There are many specific idea-creation and problem-solving techniques that can yield new and big ideas. One of the simplest and most profound is to challenge the premises of existing ideas. Let's look at an example.
Licensing of doctors by governments is an almost universally accepted idea. Such licensing only requires a minimum standard that is primarily measured in terms of education and training, not performance, but this still leads the public to be complacent, to the point where people spend twice as much time researching which stereo to buy than they do researching which doctors to go to. The premise patients have is that doctors are licensed and so are roughly equally safe.
Of course, for some types of heart operations a given doctor might have one-in-a-thousand patients die on the operating table, while another has four fatalities. The fact that you are four times as likely to die with the second doctor isn't published anywhere. His having a "license" is supposedly all that you need to know. Or is it? How about a system of ratings that tracks the educational, training and real achievements and statistics of doctors and makes the information public?

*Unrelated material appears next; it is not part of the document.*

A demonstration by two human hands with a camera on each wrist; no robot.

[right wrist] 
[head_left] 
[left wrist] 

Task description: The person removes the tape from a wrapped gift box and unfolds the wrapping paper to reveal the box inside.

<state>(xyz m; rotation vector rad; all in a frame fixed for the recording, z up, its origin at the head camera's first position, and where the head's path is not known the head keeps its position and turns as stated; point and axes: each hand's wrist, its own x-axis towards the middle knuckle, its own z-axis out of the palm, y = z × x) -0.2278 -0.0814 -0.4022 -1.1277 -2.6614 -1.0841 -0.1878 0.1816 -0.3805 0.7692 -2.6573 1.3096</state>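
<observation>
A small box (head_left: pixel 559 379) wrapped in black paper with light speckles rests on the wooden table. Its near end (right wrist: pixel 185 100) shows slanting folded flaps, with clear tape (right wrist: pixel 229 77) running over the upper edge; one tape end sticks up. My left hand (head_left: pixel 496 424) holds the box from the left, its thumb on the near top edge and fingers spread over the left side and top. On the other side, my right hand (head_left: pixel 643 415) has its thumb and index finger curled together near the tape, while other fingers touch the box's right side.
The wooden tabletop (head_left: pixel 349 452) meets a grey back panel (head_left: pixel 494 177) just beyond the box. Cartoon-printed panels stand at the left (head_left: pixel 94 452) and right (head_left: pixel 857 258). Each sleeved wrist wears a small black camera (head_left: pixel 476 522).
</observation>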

Now, with this information, wouldn't it also make sense to pay according to results? People would initially be offended by this idea (especially doctors with lower performance scores). The first reaction of many is that they just don't want the four-deaths-in-a-thousand doctor at any price. But the truth is that there will always be better and worse doctors in any system, and there is no way for the best doctor to treat everyone, is there? Doesn't it make sense to pay less for lower quality?
Challenge those premises! Consider what big ideas might come from challenging the idea of employment. Is there a way to make all people self employed, even if they have just one customer? What would the advantages be? What about the premise that lying is bad? Is there a rule to be found for when lying is a morally good thing to do? What about the idea of "punishing" criminals. Could we find a way to be safer by challenging this premise?
One of the most entertaining and effective ways to generate new ideas is to combine concepts. A "car" plus a "kitchen" becomes a "mobile restaurant," for example. To generate big ideas, then, you just start with "bigger" concepts. Here are a few examples.
What else could we combine? Politics plus business, childhood plus spiritual growth, survival of the fittest plus ideologies, and more. You might even get some new ideas by combining the concept of "big ideas" with "art."